#### DIRECTIONS FOR THIS TASK
From the records below, set down exactly the lines starting with the line that contains "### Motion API" and going on through the line that contains "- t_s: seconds". Nothing else is wanted.

Records from a data source:
--------------------------------
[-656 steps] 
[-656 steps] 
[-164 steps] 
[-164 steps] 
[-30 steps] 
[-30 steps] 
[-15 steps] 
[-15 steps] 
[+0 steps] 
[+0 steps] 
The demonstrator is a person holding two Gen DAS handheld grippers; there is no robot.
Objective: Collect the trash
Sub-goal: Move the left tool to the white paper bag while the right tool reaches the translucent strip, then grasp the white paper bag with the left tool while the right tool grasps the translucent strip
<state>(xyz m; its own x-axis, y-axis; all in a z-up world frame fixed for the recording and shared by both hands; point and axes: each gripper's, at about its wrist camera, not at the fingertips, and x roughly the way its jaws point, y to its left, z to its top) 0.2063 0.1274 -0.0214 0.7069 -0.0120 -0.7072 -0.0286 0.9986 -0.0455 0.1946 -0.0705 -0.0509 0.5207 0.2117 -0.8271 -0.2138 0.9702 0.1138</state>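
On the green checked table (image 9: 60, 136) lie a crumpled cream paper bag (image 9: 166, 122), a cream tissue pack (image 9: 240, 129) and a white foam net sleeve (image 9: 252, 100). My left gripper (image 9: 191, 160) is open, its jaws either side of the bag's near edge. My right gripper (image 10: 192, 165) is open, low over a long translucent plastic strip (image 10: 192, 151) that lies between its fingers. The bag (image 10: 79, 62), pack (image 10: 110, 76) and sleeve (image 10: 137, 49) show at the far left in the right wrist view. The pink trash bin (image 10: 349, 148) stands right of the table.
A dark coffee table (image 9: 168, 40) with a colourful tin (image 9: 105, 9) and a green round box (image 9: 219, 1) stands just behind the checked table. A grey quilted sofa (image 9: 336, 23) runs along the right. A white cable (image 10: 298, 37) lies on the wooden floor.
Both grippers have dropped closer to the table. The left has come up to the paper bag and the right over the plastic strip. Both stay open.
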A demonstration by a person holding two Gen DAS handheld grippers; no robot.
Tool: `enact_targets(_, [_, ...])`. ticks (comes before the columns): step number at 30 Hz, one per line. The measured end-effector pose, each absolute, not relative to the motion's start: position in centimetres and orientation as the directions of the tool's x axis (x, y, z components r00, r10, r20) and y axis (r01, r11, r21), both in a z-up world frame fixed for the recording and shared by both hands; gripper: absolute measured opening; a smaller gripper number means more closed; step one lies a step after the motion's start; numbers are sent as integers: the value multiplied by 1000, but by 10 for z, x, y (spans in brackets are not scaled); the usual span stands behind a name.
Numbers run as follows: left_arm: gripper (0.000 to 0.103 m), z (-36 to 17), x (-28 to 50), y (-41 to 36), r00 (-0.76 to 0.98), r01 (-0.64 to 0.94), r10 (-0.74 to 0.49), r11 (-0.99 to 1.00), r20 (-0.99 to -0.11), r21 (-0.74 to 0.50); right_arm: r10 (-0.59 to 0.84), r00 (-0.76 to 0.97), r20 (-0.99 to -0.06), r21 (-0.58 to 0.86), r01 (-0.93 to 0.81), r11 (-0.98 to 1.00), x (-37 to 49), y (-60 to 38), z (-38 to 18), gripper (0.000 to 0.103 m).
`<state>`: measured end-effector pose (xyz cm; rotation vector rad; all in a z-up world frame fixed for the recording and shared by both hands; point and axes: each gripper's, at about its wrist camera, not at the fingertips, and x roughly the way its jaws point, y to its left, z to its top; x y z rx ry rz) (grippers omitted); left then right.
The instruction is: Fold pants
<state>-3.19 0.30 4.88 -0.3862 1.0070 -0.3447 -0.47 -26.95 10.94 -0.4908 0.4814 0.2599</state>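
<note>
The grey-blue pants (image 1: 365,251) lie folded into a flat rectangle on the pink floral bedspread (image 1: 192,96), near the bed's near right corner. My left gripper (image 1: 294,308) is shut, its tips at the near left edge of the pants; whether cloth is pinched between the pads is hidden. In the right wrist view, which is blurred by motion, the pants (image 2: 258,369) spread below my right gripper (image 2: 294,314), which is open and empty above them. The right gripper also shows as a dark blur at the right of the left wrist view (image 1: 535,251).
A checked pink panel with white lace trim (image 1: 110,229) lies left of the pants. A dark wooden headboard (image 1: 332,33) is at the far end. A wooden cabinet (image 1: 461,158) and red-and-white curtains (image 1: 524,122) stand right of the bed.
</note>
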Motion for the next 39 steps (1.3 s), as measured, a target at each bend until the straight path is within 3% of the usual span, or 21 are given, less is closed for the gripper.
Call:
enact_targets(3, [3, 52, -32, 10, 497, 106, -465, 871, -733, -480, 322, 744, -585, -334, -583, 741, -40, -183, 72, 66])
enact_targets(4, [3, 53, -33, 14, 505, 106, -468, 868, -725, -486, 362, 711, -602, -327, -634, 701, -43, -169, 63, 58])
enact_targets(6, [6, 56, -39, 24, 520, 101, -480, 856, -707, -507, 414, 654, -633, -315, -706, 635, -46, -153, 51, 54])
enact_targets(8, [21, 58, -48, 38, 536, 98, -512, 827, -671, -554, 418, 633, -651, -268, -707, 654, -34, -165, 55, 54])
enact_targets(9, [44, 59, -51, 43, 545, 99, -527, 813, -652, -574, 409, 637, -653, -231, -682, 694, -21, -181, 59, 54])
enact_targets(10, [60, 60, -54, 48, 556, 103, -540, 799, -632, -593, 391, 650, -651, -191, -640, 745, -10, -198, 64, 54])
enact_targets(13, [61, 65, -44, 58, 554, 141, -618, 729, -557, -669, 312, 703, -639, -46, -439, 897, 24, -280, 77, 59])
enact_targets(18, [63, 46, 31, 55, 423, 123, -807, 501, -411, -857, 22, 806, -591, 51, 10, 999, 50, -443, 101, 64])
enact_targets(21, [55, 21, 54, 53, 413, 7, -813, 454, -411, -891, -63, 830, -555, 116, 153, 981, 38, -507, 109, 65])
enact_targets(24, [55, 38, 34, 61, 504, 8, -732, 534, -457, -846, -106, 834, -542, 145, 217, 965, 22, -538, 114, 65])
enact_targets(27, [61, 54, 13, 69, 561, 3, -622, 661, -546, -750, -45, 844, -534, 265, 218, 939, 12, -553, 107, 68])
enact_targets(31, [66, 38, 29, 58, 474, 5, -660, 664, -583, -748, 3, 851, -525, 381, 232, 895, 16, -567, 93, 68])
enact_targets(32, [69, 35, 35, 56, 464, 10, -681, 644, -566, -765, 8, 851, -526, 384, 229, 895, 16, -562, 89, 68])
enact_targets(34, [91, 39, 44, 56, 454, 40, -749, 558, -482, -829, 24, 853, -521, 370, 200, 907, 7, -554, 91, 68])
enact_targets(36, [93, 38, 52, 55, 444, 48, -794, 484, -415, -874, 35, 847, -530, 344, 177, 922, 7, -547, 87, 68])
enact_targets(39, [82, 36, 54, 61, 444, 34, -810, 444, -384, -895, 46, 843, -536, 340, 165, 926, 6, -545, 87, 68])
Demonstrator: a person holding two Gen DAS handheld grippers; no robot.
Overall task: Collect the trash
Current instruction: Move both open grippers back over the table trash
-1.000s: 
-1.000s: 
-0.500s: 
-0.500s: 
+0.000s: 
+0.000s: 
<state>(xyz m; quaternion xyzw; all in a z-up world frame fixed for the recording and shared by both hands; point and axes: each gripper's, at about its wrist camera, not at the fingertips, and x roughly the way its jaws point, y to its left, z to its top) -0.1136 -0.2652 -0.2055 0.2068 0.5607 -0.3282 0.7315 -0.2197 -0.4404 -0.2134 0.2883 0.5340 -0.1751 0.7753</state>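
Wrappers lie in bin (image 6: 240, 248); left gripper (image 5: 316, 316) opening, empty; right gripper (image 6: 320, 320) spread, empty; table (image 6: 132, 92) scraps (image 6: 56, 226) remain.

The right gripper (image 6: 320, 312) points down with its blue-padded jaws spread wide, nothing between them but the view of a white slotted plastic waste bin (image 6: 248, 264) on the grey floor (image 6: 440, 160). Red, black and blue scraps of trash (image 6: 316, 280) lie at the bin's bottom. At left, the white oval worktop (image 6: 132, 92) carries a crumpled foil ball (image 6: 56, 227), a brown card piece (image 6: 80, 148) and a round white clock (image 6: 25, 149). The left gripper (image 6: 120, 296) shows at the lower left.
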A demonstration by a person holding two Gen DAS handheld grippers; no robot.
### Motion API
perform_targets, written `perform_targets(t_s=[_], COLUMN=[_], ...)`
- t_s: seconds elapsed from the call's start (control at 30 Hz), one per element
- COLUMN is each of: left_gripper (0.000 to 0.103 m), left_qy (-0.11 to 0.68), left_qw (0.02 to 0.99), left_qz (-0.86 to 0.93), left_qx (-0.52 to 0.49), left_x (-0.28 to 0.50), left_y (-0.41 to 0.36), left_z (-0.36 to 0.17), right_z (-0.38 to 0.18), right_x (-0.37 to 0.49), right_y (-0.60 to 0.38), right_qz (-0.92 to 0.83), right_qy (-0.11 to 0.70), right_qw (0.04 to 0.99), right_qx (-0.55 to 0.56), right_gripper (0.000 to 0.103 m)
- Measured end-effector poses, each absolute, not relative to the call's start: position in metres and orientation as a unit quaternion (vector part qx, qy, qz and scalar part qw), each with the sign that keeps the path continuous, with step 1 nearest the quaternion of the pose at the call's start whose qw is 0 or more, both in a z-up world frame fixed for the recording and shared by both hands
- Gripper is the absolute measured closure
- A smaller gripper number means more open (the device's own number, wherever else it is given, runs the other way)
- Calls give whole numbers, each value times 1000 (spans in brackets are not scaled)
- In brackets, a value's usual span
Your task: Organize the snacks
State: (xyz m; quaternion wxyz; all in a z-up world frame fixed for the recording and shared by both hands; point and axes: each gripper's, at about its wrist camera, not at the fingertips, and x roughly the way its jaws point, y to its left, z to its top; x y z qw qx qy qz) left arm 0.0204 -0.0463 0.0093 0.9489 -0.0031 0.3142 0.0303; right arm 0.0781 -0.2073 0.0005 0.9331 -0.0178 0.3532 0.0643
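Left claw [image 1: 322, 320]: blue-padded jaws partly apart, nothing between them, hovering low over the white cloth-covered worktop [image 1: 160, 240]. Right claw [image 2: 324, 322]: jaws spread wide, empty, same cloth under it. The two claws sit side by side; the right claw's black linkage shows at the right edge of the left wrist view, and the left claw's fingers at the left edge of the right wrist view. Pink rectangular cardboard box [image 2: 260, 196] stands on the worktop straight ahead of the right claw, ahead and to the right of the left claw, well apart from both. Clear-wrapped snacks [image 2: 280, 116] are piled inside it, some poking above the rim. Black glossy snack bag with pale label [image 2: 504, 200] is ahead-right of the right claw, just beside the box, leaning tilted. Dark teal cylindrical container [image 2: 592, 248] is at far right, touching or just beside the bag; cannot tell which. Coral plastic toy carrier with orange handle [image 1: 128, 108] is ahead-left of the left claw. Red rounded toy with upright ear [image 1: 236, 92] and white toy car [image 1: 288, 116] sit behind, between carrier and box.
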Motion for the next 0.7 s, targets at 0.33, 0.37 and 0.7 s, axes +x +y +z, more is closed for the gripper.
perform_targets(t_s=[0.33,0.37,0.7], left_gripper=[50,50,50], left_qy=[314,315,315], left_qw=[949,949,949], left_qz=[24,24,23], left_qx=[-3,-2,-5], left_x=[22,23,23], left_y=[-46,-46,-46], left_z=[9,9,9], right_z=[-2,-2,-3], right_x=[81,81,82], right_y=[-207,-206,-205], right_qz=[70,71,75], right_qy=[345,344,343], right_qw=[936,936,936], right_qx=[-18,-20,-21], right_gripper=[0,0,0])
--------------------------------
#### WRITTEN ANSWER
### Motion API
perform_targets, written `perform_targets(t_s=[_], COLUMN=[_], ...)`
- t_s: seconds elapsed from the call's start (control at 30 Hz), one per element

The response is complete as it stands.